Étant donné l’espace limité d’une recension, je ne détaillerai pas les contenus des autres chapitres, d’autant plus qu’ils présentent moins d’intérêt général pour les lecteurs non européens. Les chapitres traitant de la Suède sauront certes intéresser tous ceux que le « modèle suédois » a intéressé, mais particulièrement les éléments de ce modèle qui touchent les rôles parentaux et leur traduction dans les temps de travail et temps sociaux des parents. Les chapitres 4 et 8 présentent des comparaisons avec d’autres pays, comparaison statistique avec les Pays-Bas au chapitre 4 et comparaison qualitative des temps sociaux, modes de vie et transitions au chapitre 8. Différents chapitres traitent de l’Allemagne, de la Grande-Bretagne, de l’Espagne, de la France, de l’Irlande et des Pays-Bas sous divers angles, mais on regrette un peu les comparaisons entre deux ou trois pays, qui résultent de projets de recherche précis, mais sont plus ou moins intéressantes pour les lecteurs, d’autant plus que les articles qualitatifs portent sur des secteurs d’activité donnés, dans des pays donnés.

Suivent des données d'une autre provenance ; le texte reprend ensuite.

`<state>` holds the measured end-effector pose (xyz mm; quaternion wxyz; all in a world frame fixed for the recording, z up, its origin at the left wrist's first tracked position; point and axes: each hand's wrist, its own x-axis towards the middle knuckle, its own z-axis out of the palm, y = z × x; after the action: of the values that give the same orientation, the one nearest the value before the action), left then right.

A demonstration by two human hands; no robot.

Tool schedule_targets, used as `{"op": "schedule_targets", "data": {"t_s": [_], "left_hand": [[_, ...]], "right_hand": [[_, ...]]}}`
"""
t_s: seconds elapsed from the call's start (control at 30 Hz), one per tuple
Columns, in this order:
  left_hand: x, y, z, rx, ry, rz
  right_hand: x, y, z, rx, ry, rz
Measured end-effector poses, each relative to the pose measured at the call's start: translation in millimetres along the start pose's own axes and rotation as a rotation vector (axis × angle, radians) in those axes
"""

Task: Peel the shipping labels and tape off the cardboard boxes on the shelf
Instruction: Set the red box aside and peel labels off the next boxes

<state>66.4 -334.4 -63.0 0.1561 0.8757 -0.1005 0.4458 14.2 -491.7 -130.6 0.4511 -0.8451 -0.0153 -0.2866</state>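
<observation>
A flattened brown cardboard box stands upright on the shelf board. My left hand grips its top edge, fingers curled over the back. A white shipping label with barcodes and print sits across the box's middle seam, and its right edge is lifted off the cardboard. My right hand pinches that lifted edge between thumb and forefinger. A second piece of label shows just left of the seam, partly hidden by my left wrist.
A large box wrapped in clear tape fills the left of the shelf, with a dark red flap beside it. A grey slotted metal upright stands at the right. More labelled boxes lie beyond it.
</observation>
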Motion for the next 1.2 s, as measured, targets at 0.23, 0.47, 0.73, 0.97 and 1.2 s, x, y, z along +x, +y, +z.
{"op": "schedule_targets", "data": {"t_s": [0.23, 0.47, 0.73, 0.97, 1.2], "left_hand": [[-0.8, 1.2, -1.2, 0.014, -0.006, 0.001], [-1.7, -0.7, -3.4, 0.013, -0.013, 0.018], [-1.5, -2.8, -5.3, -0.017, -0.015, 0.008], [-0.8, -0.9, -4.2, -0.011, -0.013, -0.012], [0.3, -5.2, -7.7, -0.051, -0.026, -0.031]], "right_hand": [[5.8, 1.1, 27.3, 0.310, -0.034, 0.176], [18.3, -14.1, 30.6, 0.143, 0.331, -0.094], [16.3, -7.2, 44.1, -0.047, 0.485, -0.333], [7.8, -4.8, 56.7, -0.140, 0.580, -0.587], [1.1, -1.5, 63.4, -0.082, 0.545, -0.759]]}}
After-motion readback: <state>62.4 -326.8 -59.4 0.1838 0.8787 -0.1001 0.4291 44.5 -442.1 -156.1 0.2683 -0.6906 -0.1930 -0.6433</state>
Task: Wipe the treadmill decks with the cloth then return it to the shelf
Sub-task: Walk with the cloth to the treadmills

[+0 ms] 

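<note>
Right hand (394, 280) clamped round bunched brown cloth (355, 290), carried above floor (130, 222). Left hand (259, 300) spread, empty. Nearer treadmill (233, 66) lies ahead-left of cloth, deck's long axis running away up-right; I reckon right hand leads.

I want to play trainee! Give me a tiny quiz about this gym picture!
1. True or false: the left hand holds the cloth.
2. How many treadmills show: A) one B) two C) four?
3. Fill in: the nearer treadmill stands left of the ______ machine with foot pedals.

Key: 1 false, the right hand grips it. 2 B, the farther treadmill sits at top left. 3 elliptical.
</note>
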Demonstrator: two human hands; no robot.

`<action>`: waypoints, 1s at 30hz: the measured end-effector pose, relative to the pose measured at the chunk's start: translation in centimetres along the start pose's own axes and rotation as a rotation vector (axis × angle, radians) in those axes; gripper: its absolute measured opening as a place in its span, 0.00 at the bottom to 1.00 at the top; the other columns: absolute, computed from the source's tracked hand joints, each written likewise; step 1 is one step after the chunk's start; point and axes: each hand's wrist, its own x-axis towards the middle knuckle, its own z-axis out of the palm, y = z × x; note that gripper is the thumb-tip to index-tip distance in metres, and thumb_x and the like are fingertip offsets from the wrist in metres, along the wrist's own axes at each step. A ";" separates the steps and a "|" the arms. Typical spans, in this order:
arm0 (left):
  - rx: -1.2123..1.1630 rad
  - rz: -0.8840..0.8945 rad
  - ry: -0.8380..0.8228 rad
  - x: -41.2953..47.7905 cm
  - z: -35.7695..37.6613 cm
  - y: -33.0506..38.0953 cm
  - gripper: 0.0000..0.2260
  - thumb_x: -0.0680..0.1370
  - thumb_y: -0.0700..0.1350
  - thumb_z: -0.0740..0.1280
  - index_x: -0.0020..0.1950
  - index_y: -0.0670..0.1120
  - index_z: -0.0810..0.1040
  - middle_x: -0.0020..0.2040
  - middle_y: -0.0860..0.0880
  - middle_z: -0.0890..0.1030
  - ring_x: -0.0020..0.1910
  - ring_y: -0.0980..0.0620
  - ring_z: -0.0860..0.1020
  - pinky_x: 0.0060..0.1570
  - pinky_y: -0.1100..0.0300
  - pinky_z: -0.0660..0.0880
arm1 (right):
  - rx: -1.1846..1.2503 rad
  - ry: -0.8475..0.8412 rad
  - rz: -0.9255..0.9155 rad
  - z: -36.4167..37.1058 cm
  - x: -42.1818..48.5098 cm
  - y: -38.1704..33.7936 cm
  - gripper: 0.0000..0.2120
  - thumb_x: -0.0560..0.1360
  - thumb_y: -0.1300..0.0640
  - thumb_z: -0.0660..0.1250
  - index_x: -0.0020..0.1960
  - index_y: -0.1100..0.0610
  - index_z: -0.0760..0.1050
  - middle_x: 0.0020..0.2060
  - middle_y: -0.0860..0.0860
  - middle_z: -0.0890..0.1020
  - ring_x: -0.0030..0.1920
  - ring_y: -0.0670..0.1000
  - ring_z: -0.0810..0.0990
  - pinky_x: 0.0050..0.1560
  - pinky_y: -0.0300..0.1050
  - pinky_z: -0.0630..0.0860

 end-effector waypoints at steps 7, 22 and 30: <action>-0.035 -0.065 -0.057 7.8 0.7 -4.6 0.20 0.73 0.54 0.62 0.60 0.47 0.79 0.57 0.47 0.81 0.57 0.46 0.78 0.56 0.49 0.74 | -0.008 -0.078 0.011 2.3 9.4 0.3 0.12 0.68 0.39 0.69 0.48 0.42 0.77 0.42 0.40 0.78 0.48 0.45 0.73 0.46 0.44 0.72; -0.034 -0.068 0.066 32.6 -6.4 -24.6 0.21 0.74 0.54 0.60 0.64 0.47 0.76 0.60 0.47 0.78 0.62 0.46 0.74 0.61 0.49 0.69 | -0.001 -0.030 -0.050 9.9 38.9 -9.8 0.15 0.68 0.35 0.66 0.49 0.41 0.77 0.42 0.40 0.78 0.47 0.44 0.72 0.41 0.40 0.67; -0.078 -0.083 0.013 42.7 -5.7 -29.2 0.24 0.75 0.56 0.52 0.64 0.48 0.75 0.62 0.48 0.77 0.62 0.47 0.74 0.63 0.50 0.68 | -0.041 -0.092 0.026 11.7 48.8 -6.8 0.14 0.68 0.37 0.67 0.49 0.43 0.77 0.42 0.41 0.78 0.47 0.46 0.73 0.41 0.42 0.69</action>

Quoi qu’il en soit, les trois textes qui correspondent aux trois premiers chapitres sont certes ceux qui intéresseront davantage les lecteurs nord-américains. Par la suite, malheureusement, les articles se concentrent sur des comparaisons nationales limitées à l’Europe, et souvent limitées à deux pays par article, de sorte que ceux qui s’intéressent à ces pays pour des raisons particulières seront les lecteurs les plus probables. Une des critiques que l’on peut adresser à l’ouvrage est certes le fait qu’on ne comprend pas toujours bien pourquoi deux pays ont été comparés l’un à l’autre, et pas avec d’autres… Ce sont sans doute les sources de subventions et les collaborations entre auteurs qui l’expliquent, mais ceci ne suffit malheureusement pas à rendre la lecture des articles spécifiques sur chaque pays intéressante, sauf pour les lecteurs nationaux des pays en question. De plus, on regrette que les textes se limitent à l’Europe, puisque des comparaisons avec le Japon et les États-Unis (voire le Canada !) auraient certes accru l’intérêt pour un public international. La « fermeture » sur l’Europe réduit considérablement l’intérêt des comparaisons, d’autant plus que le Japon et les États-Unis présentent des cas de figure particulièrement intéressants, du point de vue notamment du rôle des femmes dans le temps partiel (et les marchés transitionnels, si l’on veut adopter cette terminologie) ; c’est d’autant plus dommage qu’il existe un bon nombre de chercheurs européens, et français notamment, qui ont travaillé sur le temps partiel des femmes au Japon, entre autres. Espérons que les chercheurs européens cesseront de se concentrer exclusivement sur les pays européens car si ceux-ci présentent une certaine diversité, on obtient une diversité sociétale et une analyse plus intéressante en intégrant d’autres contextes ; nous avons cité les États-Unis et le Japon, mais en matière de temps de travail et de marchés transitionnels, l’Amérique latine et l’Asie (Chine, Taiwan, Inde… ) présentent certes des cas intéressants et des problématiques intéressantes et nouvelles du point de vue de l’articulation des temps de travail et des temps sociaux.